I've got a DataFrame of ~40,000 rows. The DataFrame looks roughly like:
Unix Time UTC Val. 1 Val. 2 Val. 3
1 1518544176.927486 2018-02-13 17:49:36.927486 5.00 0.25 2.00
2 1518544176.929897 2018-02-13 17:49:36.929897 4.50 1.00 3.00
3 1518544176.932310 2018-02-13 17:49:36.932310 4.00 0.75 1.75
...
Columns 0, 2-4 are type <class 'numpy.float64'>
. Column 1 is type <class 'pandas._libs.tslib.Timestamp'>
. When one plots any of the data columns against time, we see a waveform. However, there are occasional breaks in the acquisition. For instance, we might have:
Unix Time UTC Val. 1 Val. 2 Val. 3
576 1518544181.755085 2018-02-13 17:49:41.755085 0.10 0.01 0.93
577 1518544182.041129 2018-02-13 17:49:42.041129 0.11 0.02 0.95
...
As one can see, there's a ~0.3 s gap between readings 576 and 577. The problem is that when plotting the data, matplotlib connect the dots, even when there's no data. Solutions to this "problem" have been addressed in other questions on Stack Overflow and online at-large, and though I'm not in love with... well, any of them, the best option seems to be to insert NaNs into the data gaps. Since matplotlib doesn't plot NaNs, it's a sneaky way to trick it into making your plot more realistic.
To do this, I start by finding the time delta between the first two readings (this is safe), and using twice that value as my metric for "is there a gap?" I then iterate through the DataFrame, checking the gaps. Upon finding one I create a temporary row of NaNs in the data columns, and time values right in the middle of the acquisition gap in the time columns. I then modify a new DataFrame made of the old one, plus this row. This can be seem here:
df2 = df.copy()
for i, row in df.iterrows():
# The following code checks the delta-t of all timestamp pairs.
# We have i > 0 because it can't activate on the first entry.
if i > 0:
delta_t_unix = row['Unix Time'] - prev_timestamp_unix
delta_t_utc = row['UTC'] - prev_timestamp_utc
# If delta_t_unix > the allowed data gap, add new timestamps and NaNs.
if delta_t_unix > allowed_gap:
time_unix = row['Unix Time'] - (delta_t_unix / 2.0)
time_utc = row['UTC'] - (delta_t_utc / 2.0)
val1 = np.nan
val2 = np.nan
val3 = np.nan
new_row = pd.DataFrame({'Unix Time': time_unix, 'UTC': time_utc,
'Val. 1': val1, 'Val. 2': val2,
'Val. 3': val3}, index = [i])
df2 = pd.concat([df2.ix[:i-1], new_row,
df2.ix[i:]]).reset_index(drop = True)
# Set the previous timestamp for use in the beginning of the loop.

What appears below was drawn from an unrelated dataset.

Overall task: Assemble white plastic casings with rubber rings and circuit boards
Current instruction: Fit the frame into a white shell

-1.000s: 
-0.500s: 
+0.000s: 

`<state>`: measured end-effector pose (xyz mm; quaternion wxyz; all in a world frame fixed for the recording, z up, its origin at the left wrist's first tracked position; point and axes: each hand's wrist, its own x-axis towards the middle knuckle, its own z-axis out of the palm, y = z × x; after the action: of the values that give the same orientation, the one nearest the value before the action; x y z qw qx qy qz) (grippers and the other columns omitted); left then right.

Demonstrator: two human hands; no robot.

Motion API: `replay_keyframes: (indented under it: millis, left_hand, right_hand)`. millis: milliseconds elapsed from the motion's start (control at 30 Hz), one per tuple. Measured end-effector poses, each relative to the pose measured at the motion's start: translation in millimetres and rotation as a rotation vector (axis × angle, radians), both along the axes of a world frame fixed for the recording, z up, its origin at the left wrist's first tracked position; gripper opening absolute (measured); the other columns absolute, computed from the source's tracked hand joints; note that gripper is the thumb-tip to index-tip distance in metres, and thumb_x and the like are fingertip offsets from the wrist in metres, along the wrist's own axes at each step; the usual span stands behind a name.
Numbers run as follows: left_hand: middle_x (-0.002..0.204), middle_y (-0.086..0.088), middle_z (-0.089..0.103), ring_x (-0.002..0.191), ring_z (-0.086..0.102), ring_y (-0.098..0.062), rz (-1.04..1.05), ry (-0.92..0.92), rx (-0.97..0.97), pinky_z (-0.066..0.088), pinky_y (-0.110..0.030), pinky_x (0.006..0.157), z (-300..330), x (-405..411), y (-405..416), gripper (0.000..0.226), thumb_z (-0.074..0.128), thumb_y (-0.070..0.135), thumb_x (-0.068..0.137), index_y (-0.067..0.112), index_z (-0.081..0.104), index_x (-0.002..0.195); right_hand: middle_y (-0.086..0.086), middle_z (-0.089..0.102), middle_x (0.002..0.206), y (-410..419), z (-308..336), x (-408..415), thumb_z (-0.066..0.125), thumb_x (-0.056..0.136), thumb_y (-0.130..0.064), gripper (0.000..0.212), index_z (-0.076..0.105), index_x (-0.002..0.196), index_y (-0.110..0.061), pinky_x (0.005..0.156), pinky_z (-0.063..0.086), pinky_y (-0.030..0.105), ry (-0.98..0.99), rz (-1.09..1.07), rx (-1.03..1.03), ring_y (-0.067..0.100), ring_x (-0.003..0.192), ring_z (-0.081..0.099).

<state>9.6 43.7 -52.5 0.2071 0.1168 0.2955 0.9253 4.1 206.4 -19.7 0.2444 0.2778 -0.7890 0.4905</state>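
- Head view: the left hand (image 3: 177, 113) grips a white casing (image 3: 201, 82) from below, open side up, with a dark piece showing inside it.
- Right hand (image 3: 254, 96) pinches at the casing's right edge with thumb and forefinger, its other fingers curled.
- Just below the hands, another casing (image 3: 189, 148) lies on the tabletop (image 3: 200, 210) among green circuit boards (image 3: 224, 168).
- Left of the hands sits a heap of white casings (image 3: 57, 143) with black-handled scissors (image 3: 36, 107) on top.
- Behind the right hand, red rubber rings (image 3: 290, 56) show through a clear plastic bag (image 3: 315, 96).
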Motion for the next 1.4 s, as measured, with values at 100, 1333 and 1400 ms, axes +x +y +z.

prev_timestamp_unix = row[timestamp_unix]
prev_timestamp_utc = row[timestamp_utc]
# Make the final DataFrame with the completed lists.
df2 = df2[['Unix Time', 'UTC', 'Val. 1', 'Val. 2', 'Val. 3']]
This currently takes ~4.5 seconds, thanks to this question (it used to take ~6.5, as I was foolishly iterating through and creating new lists of each column, and then creating a new DataFrame out of those). However, that's still far slower than I'd expect or prefer. Does anyone have any ideas on how to speed this up? I'm still quite new to Pandas and DataFrames, so I'm sure this could be better. Thanks!
EDIT: Worth mentioning that if I remove the datetime
column, it splits the time in half (though unfortunately I can't remove that in practice).